Formless wrote:Well then, what specifically is he claiming?
His primary focus is the claimed upcoming Singularity, which I'm sure you're familiar with. His claims no doubt sound as absurd as any description of our technology and society would be to someone from two centuries ago.
The key difference is he's projecting we're at/just reaching the elbow point of a exponential curve of progress. The latest batch of newest/superior technology gets turned onto itself to improve and produce even better versions, so we're living in an era where we're seeing this exponential growth right in front of our eyes. I'd think you're observing it as well.
I honestly can't ignore this reality, all I have to do is look around. In my lifetime, we went from simplistic rotary phones to iphones. In just the past couple of years the new shit that pops every year makes my jaw drop (my local electronics stores are now selling 3D TVs...it's nuts).
That technology in general is growing at an exponential rate? Well sure, in some sectors certainly, but at the cost of increasing environmental damage and resource depletion.
Problems exist and there is no disputing that. What I dispute is any notion these probems are insurmountable or would take ridiculously excessive amounts of time to address based on current technological progress.

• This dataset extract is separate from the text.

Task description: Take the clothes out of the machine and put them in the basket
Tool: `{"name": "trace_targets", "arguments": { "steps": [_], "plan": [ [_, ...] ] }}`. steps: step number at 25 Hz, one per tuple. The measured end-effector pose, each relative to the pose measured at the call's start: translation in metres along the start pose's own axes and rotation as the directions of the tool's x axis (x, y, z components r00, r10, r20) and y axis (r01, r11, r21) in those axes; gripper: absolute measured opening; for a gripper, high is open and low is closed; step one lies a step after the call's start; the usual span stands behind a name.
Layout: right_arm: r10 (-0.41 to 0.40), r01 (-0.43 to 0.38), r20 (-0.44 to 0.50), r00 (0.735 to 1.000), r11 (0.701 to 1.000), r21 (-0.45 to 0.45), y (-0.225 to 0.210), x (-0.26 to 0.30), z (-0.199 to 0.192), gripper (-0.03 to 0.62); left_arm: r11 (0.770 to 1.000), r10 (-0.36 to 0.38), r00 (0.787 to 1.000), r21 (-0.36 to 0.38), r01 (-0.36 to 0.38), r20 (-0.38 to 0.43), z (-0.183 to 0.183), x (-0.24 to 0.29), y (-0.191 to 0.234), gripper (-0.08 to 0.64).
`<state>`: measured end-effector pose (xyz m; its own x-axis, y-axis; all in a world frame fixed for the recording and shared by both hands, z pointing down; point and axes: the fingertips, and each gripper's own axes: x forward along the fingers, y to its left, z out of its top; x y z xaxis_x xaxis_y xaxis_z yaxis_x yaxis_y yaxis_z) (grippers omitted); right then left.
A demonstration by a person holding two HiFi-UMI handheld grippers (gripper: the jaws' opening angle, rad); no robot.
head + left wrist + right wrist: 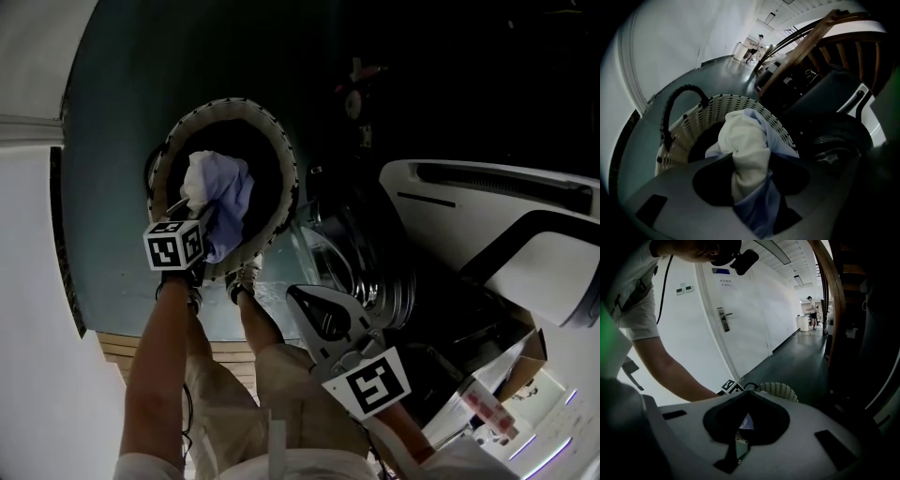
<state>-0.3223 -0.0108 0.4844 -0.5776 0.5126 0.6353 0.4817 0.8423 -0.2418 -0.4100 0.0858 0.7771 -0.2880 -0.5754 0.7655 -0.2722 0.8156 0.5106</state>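
A woven white basket [281, 150] with a black handle [670, 112] stands on the dark floor. A bundle of white and pale blue clothes [220, 192] hangs into it. My left gripper [190, 211] is shut on this bundle just above the basket's rim [722, 101]. The cloth [743, 140] runs up between the jaws, which meet at my left gripper [750, 180]. My right gripper [300, 300] hangs lower right, beside the washing machine's open drum [380, 281], shut and holding nothing. In the right gripper view the tips of my right gripper [746, 393] meet, and the basket [780, 390] shows beyond them.
The machine's glass door [319, 248] stands open between basket and drum. White appliance tops [487, 202] lie to the right. The person's legs and shoes [244, 277] are beside the basket. A white wall [37, 281] and a door with a handle [723, 317] bound the left.
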Motion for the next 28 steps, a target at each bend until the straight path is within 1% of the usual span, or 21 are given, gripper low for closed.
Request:
{"name": "trace_targets", "arguments": {
  "steps": [1, 3, 5, 8, 11, 14, 18, 20, 21, 22, 24, 26, 28],
  "plan": [
    [0.003, -0.003, 0.008, 1.0, 1.0, 0.004, -0.002, 0.001, 0.002, 0.012, 1.0, 0.01, 1.0, 0.008, -0.01, -0.007, -0.001, 0.0, 0.001, 0.241],
    [0.012, -0.013, 0.029, 1.0, 1.0, 0.006, -0.004, 0.002, 0.009, 0.012, 0.998, 0.047, 0.999, 0.05, -0.046, -0.02, -0.001, -0.005, 0.005, 0.306],
    [0.019, -0.019, 0.042, 0.999, 1.0, 0.009, -0.003, 0.002, 0.016, 0.012, 0.993, 0.076, 0.997, 0.087, -0.074, -0.021, 0.002, -0.013, 0.008, 0.346],
    [0.015, -0.015, 0.036, 0.999, 1.0, 0.006, -0.004, 0.002, 0.02, 0.012, 0.993, 0.085, 0.996, 0.082, -0.085, -0.001, 0.011, -0.022, 0.013, 0.356],
    [0.001, -0.001, 0.054, 0.999, 1.0, -0.002, -0.007, 0.0, 0.029, 0.012, 0.99, 0.107, 0.993, 0.087, -0.111, 0.047, 0.03, -0.037, 0.016, 0.354],
    [-0.012, 0.013, 0.077, 0.997, 1.0, -0.019, -0.005, -0.005, 0.044, 0.012, 0.985, 0.125, 0.988, 0.11, -0.135, 0.094, 0.054, -0.061, 0.016, 0.313],
    [-0.031, 0.037, 0.099, 0.995, 0.998, -0.057, 0.007, -0.016, 0.074, 0.012, 0.986, 0.125, 0.98, 0.09, -0.14, 0.152, 0.079, -0.105, 0.009, 0.258],
    [-0.039, 0.048, 0.119, 0.992, 0.996, -0.075, 0.015, -0.024, 0.094, 0.012, 0.988, 0.119, 0.975, 0.075, -0.135, 0.186, 0.093, -0.129, 0.002, 0.213],
    [-0.042, 0.053, 0.129, 0.991, 0.995, -0.083, 0.02, -0.028, 0.104, 0.012, 0.989, 0.117, 0.972, 0.064, -0.133, 0.206, 0.101, -0.142, -0.002, 0.166],
    [-0.046, 0.059, 0.14, 0.989, 0.994, -0.092, 0.025, -0.032, 0.114, 0.012, 0.99, 0.116, 0.967, 0.05, -0.131, 0.228, 0.109, -0.156, -0.006, 0.127],
    [-0.052, 0.069, 0.162, 0.986, 0.992, -0.105, 0.036, -0.039, 0.133, 0.012, 0.992, 0.113, 0.954, 0.019, -0.123, 0.276, 0.125, -0.185, -0.014, 0.075],
    [-0.053, 0.077, 0.185, 0.981, 0.989, -0.128, 0.047, -0.044, 0.153, 0.012, 0.994, 0.106, 0.939, 0.0, -0.112, 0.328, 0.144, -0.215, -0.023, 0.043],
    [-0.046, 0.083, 0.215, 0.976, 0.983, -0.167, 0.06, -0.048, 0.175, 0.012, 0.995, 0.094, 0.921, 0.001, -0.102, 0.378, 0.163, -0.249, -0.03, 0.017]
  ]
}}
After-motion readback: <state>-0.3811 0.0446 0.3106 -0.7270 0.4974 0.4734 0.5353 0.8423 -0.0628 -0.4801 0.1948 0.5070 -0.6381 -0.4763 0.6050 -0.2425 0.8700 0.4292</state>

Will we fuck it all up and lose everything? I certainly don't dismiss that possibility, but I'm not going to go get depressed about it either. There's reason to be quite optimistic in my opinon.

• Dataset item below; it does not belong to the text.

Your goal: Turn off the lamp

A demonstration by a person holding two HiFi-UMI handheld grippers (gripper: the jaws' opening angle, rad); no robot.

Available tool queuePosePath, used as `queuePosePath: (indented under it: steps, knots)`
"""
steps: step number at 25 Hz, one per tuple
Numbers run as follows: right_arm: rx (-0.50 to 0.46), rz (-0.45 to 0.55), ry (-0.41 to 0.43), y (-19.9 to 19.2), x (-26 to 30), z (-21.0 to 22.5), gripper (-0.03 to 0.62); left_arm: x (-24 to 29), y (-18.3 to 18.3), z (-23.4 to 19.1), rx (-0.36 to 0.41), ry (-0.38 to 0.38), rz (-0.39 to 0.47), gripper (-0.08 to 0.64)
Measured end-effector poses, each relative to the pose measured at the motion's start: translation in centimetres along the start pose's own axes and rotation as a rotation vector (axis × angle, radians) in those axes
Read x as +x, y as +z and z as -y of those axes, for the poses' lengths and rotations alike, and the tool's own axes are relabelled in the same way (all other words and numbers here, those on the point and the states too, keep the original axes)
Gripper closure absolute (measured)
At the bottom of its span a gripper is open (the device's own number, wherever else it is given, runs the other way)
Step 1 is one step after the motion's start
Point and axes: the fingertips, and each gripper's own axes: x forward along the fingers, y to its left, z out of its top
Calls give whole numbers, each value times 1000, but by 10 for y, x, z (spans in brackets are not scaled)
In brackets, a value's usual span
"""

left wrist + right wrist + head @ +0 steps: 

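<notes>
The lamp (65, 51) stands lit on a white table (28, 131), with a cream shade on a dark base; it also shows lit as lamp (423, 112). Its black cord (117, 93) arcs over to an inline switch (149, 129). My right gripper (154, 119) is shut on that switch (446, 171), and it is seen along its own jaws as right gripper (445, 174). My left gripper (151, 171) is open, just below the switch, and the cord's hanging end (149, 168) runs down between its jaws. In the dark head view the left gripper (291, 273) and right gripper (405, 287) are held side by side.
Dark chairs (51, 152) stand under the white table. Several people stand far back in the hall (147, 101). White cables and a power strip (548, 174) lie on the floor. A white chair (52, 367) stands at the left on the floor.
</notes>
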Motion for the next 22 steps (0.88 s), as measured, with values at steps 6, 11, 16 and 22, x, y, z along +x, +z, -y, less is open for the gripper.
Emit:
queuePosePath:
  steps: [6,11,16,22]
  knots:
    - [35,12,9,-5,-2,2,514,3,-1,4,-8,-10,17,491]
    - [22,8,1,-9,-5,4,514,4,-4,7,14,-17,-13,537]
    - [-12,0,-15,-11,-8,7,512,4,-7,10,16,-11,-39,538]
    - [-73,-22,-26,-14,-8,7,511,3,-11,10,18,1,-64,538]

As for your comment about 'some sectors', those sectors not showing exponential growth patterns are either in their infancy and/or just entering into the information sector, which is the kick starter for exponential growth and progress. That's one of the reasons biology is becoming quite exciting; it only very recently entered into the modern information age. It's not a coincidence we're starting to hear about new biology developments every other week now.
Limiting factors that can slow growth in a measurable fashion. If we really want to look at history, we should look at all of history; and doing so we see multiple examples of whole civilizations, even relatively technologically advanced ones, falling prey to simple issues like that (the romans, the myans, etc.).
Except all those previous civilizations were magnitudes more primitive than we currently are, and our advancement is still increasing exponentially.
But you're quite correct, we should look at all of history and you failed your own suggestion (:wink:). You focused on human civilizations, which is just a tiny fraction of history. Exponential growth, complexity and returns is a ongoing trend throughout the planet's history, and Ray Kurzweil points this out. He also points out your claim of problems like world wars, depressions, enviromental concerns, etc. And yet this exponential growth pattern remains practically unaffected.
Then the question becomes "can you find a viable alternative technology to replace the old technology?" If you can't, you can't continue exponential growth. The limiting factors are still there, new technology only postpones when we will hit them.
Based on everything I've read about (say) computing, we're no where close to hitting a limit just yet. Current chip designs are still two dimensional in operation and utilizing the third dimension is being rapidly worked on. Along with additional design concepts like more efficient chip architechure, more efficient power usage, multi core designs, breaking away from unicore programming concepts, etc.
Computer physicists and designers point out molecular construction science indicates building computers at that scale would result in machines magnitudes superior and smaller to our current ones. Then there's Quantum Mechanics and who knows what else we'll discover between now and then.
Are there limits? I can't fathom why there wouldn't be, but I think it's just a little bit arrogant and presumptous to think we've hit them already.